И боже мой! Да ведь в шеренге вооруженных рабочих стояли и двоюродный — Данилка Брыль со своим дружком Харитоном Киенко — и они «ели» глазами Демьяна, как это полагается по команде «смирно, на караул!..».

Вот молодцы! Вот холеры! Вот оно, черт возьми, брылевское и нечипоруковское, ей–же–ей, рабоче–крестьянское семя!

Демьян не удержался и самовольно сорвал мешок с головы Дзевалтовского. Пускай и прапорщик увидит, что творится на белом свете!

И Дзевалтовский увидел и шел дальше уже с открытым лицом — никто из охраны теперь не осмелился огреть его плетью.

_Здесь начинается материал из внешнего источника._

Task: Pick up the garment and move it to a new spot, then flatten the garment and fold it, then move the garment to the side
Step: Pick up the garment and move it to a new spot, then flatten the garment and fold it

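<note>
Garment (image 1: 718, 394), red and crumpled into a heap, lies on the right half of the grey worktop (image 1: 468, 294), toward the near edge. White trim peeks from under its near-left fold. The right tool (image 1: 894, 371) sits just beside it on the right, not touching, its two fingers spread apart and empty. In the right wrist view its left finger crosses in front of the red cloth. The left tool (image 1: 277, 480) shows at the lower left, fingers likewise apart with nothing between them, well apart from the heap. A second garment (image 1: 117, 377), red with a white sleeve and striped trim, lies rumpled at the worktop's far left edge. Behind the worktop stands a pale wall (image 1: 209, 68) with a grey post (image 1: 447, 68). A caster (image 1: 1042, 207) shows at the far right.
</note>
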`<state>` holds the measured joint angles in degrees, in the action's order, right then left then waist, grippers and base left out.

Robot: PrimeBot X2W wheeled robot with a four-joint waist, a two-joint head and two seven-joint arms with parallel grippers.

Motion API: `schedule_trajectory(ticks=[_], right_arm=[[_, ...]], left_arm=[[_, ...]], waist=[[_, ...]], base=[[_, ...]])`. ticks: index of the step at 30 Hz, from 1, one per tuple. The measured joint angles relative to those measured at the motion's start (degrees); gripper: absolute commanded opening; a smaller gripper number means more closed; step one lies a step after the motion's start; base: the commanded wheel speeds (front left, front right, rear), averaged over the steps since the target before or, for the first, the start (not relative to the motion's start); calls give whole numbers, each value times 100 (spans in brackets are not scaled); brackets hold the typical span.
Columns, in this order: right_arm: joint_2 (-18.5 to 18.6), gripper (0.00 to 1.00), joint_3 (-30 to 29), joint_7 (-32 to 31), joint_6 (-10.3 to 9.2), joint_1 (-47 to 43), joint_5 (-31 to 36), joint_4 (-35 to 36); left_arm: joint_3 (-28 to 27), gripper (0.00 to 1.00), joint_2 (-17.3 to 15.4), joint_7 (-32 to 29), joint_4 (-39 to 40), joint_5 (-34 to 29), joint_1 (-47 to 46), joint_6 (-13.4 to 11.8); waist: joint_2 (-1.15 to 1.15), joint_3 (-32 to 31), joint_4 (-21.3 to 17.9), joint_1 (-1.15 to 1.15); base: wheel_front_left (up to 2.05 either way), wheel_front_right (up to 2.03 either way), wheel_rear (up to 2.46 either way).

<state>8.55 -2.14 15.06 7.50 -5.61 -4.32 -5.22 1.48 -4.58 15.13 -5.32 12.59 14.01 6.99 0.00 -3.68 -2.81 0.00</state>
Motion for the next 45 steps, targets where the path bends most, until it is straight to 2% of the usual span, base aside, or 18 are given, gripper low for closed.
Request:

И арестанты подтянулись, оправили на себе изношенную одежду, из беспорядочной толпы начали перестраиваться шеренгами по четыре в ряд, и шершавое шарканье подошв постепенно стало превращаться в четкий ритм, еще минута — и семьдесят восемь гвардейцев–гренадеров дружно чеканили шаг — кто подошвами сапог, кто стельками изорванных башмаков, а кто и босыми ногами по мостовой: без всякой на то команды в мертвой тишине на площади зазвучал четкий ритм церемониального марша.

5

Но дальше уже началось такое, чего быть никак не могло, но что на самом деле все–таки было.

За памятником гетману Хмельницкому — прямо перед плотной, плечом к плечу, цепью юнкеров и гайдамаков с винтовками на руку, перед цепью, которая с целью охраны окружила все здание присутственных мест с помещением окружного суда, — прямо против штыков охраны выстроились в ряд сразу три военных духовых оркестра. Медь и серебро инструментов сверкали в отблесках солнца, которое уже золотило верхушки тополей и каштанов вдоль тротуаров. И как только первая шеренга заключенных — Дзевалтовский, Демьян и Королевич — миновала последнего красногвардейца с винтовкой «на караул», все три оркестра вдруг звучно и стройно грянули «Варшавянку».

И сразу же люди, — толпы людей, собравшиеся позади оркестров, — замахали красными стягами, начали бросать вверх шапки и кричать «ура».

Предрассветной тишины как не бывало. Наступил день, бурный день революционного города.

И семьдесят восемь арестантов тоже замахали руками, тоже начали подбрасывать вверх свои лохмотья, тоже во весь голос закричали «ура!».

Так — с криками «ура» — колонна заключенных и вошла в железные ворота судебного двора, будто на праздник.

С победным криком «ура» гвардейцы–повстанцы направлялись на суд, который должен был вынести им смертный приговор!

6

А в это время в далеком и тихом Чигирине — в бывшей гетманской резиденции времен Хмельнитчины — происходило шумное сборище, тоже претендовавшее стать историческим.